Le regole d’ingaggio
Nel felpato linguaggio di Gentiloni l’aggettivo “tecnico” sembra (di proposito) fuorviante. Parlare di “sostegno tecnico” non ha senso dal punto di vista militare perché non si tratta di addestrare la guardia costiera libica né di fornire assistenza tecnica alle motovedette che abbiamo ceduto, compiti già in carico all’Italia. Stiamo parlando di navi militari da mandare nelle acque libiche per contribuire a fermare il traffico di migranti e quindi, premesso che la Marina militare ha uomini e mezzi per svolgere al meglio questo lavoro, bisogna capire di che lavoro si tratti. Tra ministero della Difesa e ministero degli Esteri i tecnici stanno valutando tutti gli aspetti militari e legati al diritto internazionale per definire in dettaglio le regole d’ingaggio. E’ probabile che venga coinvolto anche l’Unhcr, l’Alto commissariato Onu per i rifugiati, per l’assistenza a chi è ammassato sulle coste libiche e che lì sarà respinto se proverà a imbarcarsi. Dopo gli scontri armati dei giorni scorsi tra i trafficanti e la Guardia costiera libica, nelle regole d’ingaggio dovrà essere ben definito anche l’uso delle armi. Molti cominceranno a parlare di “blocco navale”, tecnicamente complesso e giuridicamente considerato un “atto di guerra”, e a maggior ragione le modalità di intervento dovranno essere chiare. Esattamente vent’anni fa, nel 1997, il governo Prodi varò una sorta di blocco navale nel Canale d’Otranto per l’emergenza albanese e la Marina doveva effettuare “opera di convincimento”: non sempre andò bene perché il 28 marzo, Venerdì Santo, l’imbarcazione Kater i Rades si scontrò con la corvetta Sibilla e affondò causando oltre 100 vittime tra morti e dispersi.
Appoggio bipartisan
L’annuncio di Gentiloni ha causato l’immediato appoggio di parte dell’opposizione che da tempo chiedeva l’ingresso in quelle acque.

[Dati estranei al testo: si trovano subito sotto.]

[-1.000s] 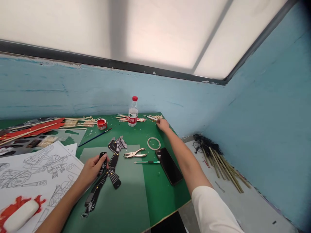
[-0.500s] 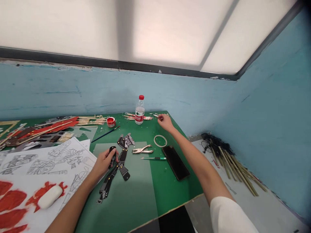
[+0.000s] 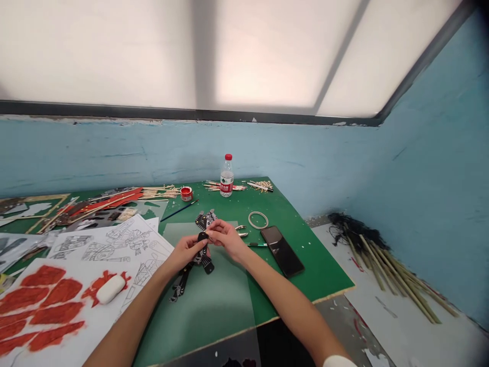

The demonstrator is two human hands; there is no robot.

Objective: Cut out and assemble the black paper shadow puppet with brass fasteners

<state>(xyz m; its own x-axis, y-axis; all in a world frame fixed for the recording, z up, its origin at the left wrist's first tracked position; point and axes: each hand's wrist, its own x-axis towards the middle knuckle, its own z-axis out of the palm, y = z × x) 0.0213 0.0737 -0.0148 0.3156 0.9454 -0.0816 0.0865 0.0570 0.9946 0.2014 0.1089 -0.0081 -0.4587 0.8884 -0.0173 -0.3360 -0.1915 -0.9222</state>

Paolo Romani e Maurizio Gasparri (FI) con Roberto Calderoli (Lega) premono perché si decida con urgenza e dalla maggioranza il presidente della commissione Esteri del Senato, Pier Ferdinando Casini, ha anticipato che si sta lavorando per arrivare a “un’ampia maggioranza” parlamentare. Il ministro dell’Interno, Marco Minniti, l’ha definito “un salto di qualità nel supporto logistico alla Guardia costiera libica e nel contrasto ai trafficanti di uomini” e la richiesta di al Sarraj “non è stata una sorpresa, ma il frutto del lavoro svolto”.
Ong, il tempo è scaduto
Minniti ha esposto un’informativa sull’immigrazione alle commissioni Esteri e Difesa del Senato. Venerdì 28 luglio si terrà la seconda e ultima riunione al Viminale con i rappresentanti delle Ong che presenteranno le loro proposte di modifica al codice di condotta da rispettare: “L’abbiamo proposto come Governo, discusso in Parlamento e con l’Ue: a un certo punto le discussioni finiscono…” ha detto il ministro per il quale il codice è “essenziale per la sicurezza dell’Italia” visto che le Ong, cioè organizzazioni private, hanno effettuato più del 40 per cento dei salvataggi. Né è comprensibile, ha aggiunto, il loro no a imbarcare la polizia giudiziaria che “non ha funzione di antipirateria, ma è a tutela di chi agisce nel salvataggio”. Al 26 luglio erano arrivate 94.445 persone, il 6,89 per cento più dell’anno scorso, un trend in calo secondo il ministro che ha ricordato le 10mila persone salvate dai libici in due mesi e i 5mila rimpatri volontari dalla Libia ai paesi di provenienza in sei mesi (dati Organizzazione internazionale per le migrazioni).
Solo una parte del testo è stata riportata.